12. 📝 In the code cell below, [merge](https://pandas.pydata.org/docs/reference/api/pandas.merge.html) together *df_pop* and *gdf_da* while taking into consideration the points below:

- Notice that you are **not** being asked to perform this merge using the data you already trimmed in previous steps (*gdf_da_mtl*)! All that work... for nothi- errr, learning! Now, you will basically redo what you did above, but without thinking about any census subdivision numbers. Doing it this way will make your code more automated, since your merge command, if done right, will technically match any Canadian DA geometries to whatever census data you feed it.
- When doing this, note that the order of your positional arguments is important: while pandas and geopandas are very similar and complementary, they provide fundamentally different kinds of dataframes, with the latter providing capabilities for geometry data. If you provide a dataframe as your first argument in the merge command, you will end up with a dataframe as output with unusable geometry information. If you provide a geodataframe as your first argument, then your output will be a geodataframe (this is what we want!). Your control, then, over which table gets joined to which, is primarily through the *how* keyword argument (*left, right, inner, outer* etc.).
- Finally, note that you can always use the help function to show information about any particular class or function in Python. Some might find this more useful than Google searches. You can also pass one of your own functions to help(), if for whatever reason you cannot recall it's required arguments.

In [None]:
help(pd.merge)

In [None]:
merged_gdf = 

Finally, you should now plot your merged gdf to view it.

In [None]:
merged_gdf.plot()

Don't things look a little funny? The projection your data is currently in doesn't suit the local context of your data: a projection suited for a continent-sized country will misrepresent and distort features at a local scale. Quebec and the Maritimes can use an MTM system (a subset of UTM) to map their regions, and Montreal falls directly within [MTM zone 8](https://spatialreference.org/ref/epsg/2950/). Using the geopandas [to_crs](https://geopandas.org/en/stable/docs/reference/api/geopandas.GeoDataFrame.to_crs.html) method, you can reproject your geodata as seen below.

In [None]:
proj_merged_gdf = merged_gdf.to_crs('EPSG:2950')

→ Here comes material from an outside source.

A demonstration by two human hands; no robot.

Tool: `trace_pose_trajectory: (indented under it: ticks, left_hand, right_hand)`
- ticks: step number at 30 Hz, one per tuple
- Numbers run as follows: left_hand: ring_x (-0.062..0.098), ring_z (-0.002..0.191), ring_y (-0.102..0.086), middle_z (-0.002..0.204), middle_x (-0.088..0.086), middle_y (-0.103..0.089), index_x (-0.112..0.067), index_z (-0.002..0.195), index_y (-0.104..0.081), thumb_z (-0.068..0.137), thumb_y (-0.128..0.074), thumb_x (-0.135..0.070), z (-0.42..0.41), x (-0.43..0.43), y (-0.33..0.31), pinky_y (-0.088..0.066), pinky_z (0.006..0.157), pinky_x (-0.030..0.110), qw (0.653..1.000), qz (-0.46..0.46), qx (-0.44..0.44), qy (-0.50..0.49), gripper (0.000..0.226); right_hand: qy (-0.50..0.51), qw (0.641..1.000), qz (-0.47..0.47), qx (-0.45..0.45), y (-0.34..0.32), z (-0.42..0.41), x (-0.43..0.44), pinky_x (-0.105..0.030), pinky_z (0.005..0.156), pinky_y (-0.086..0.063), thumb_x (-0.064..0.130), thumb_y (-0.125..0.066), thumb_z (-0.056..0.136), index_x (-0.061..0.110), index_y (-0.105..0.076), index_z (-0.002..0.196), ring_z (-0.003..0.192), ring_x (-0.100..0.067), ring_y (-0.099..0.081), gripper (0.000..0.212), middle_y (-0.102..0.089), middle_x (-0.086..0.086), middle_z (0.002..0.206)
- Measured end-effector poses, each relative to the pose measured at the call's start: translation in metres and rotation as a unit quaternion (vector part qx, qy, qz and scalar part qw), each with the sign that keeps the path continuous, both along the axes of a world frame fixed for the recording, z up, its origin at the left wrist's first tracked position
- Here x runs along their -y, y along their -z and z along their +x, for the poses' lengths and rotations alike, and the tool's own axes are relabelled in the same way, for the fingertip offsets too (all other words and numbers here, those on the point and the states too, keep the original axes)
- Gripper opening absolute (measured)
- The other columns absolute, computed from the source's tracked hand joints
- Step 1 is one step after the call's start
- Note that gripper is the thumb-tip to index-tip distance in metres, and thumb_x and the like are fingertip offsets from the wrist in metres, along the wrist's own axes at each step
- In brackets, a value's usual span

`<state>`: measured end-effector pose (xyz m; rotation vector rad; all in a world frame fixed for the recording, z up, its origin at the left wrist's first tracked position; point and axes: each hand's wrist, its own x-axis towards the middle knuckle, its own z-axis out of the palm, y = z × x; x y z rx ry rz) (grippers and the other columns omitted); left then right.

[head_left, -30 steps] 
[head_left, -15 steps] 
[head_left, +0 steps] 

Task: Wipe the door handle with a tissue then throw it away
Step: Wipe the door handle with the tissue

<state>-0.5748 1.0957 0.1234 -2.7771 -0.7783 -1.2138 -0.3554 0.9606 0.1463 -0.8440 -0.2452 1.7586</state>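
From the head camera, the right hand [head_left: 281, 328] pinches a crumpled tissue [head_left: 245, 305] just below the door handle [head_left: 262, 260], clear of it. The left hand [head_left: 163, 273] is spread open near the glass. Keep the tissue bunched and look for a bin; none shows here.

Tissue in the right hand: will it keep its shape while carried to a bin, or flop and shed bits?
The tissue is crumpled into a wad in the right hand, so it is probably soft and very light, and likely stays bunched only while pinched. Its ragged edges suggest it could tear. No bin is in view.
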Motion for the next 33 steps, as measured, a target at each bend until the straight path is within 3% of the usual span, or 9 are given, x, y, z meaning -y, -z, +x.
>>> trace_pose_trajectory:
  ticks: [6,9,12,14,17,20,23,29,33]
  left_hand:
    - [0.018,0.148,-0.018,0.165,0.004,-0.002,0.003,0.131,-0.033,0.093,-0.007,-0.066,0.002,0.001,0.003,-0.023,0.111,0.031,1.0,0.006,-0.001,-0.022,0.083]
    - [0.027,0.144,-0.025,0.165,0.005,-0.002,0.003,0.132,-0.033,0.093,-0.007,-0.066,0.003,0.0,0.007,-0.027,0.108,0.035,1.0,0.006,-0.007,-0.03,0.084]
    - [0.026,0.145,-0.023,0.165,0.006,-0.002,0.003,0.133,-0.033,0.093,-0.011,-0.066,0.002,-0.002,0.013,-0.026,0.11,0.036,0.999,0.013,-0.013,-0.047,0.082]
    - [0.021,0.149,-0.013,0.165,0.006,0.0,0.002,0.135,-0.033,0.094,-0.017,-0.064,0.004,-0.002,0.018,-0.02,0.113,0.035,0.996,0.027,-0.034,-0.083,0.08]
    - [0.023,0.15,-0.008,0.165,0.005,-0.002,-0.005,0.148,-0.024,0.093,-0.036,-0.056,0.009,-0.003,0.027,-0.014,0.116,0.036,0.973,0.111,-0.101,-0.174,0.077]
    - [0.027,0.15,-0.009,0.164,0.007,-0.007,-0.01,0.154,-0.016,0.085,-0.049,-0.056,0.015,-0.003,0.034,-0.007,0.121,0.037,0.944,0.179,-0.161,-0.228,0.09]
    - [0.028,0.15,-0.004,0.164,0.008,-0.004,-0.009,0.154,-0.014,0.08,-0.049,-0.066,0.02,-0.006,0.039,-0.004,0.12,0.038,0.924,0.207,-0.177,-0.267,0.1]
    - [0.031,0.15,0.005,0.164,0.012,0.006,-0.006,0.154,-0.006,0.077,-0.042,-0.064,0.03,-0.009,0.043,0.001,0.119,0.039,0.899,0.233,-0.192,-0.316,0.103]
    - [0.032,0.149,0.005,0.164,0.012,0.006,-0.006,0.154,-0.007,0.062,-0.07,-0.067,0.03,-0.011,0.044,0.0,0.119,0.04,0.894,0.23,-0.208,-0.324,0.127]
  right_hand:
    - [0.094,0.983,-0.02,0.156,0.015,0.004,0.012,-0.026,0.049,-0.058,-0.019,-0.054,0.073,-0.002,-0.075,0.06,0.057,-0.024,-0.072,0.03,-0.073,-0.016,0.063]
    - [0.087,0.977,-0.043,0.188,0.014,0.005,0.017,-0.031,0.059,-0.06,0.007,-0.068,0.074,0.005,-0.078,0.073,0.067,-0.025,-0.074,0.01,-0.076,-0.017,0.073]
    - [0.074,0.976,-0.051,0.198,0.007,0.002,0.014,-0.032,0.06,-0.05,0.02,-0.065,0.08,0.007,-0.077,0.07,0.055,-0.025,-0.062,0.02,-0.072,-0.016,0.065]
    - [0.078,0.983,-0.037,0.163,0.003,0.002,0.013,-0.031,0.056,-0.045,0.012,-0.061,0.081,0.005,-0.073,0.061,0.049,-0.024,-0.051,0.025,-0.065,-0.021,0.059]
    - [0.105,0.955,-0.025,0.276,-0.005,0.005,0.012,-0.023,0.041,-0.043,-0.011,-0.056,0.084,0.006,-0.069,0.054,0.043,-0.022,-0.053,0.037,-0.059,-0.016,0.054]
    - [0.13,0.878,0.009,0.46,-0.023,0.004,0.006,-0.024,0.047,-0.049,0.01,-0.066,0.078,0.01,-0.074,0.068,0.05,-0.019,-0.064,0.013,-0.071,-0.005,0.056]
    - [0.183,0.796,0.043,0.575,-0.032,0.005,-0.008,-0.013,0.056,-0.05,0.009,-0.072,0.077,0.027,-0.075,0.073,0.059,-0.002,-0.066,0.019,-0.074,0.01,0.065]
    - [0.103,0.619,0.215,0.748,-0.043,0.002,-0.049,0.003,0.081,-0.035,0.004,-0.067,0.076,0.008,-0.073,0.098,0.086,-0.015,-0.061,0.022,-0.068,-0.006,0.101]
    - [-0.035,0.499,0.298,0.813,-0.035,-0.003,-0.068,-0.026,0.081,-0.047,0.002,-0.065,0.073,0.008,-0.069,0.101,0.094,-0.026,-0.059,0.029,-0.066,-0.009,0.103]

13. 📝 As your final task, you will make a map of economic precarity. This doesn't have to be a pretty map, but should clearly communicate something at a scale in which it is visible. There are many parameters you can play with in the geodataframe [plot method](https://geopandas.org/en/stable/docs/reference/api/geopandas.GeoDataFrame.plot.html). You will also need to save your map as an image file inside your repo. Note the following:

- You may need to prepare your data a little more before plotting it, such as by deriving the percentage of each DA considered to be low income. This normalizes your low-income data based on the overall population, and resolves any issue you might have where larger DAs with larger populations inevitably also have larger low-income populations...
- You will need to tell the plot function what column you would like to visualize.
- You may need to convert several of the columns' data types to numbers in order to allow the plot function to properly interpret them as quantities.
- The code ([fillna](https://pandas.pydata.org/docs/reference/api/pandas.DataFrame.fillna.html)) provided in the cell below replaces cells of Nonetype with 0, which will help avoid complications. You can add other columns in which you may wish to also replace Nones with 0s.

In [None]:
to_fill = {"COL4": 0, "pop16": 0}
proj_merged_gdf = proj_merged_gdf.fillna(to_fill)

In [None]:
ax = proj_merged_gdf.plot(
    'pop16'
    ,figsize=(10,10)
    ,edgecolor="#fff"
    ,linewidth=0.3
    ,vmax=2000
    ,vmin=0
    ,legend=True
    ,cmap="Blues"
)

ax.annotate(
    "HERE IS A TITLE",
    (0.5,1)
    ,xycoords = 'axes fraction'
    ,horizontalalignment='center'
    ,verticalalignment='bottom'
    ,fontsize = 20
    ,color='#000'
    ,fontstyle='normal'
)

## Deliverables

Complete the 13 questions in this notebook along with the image file and push.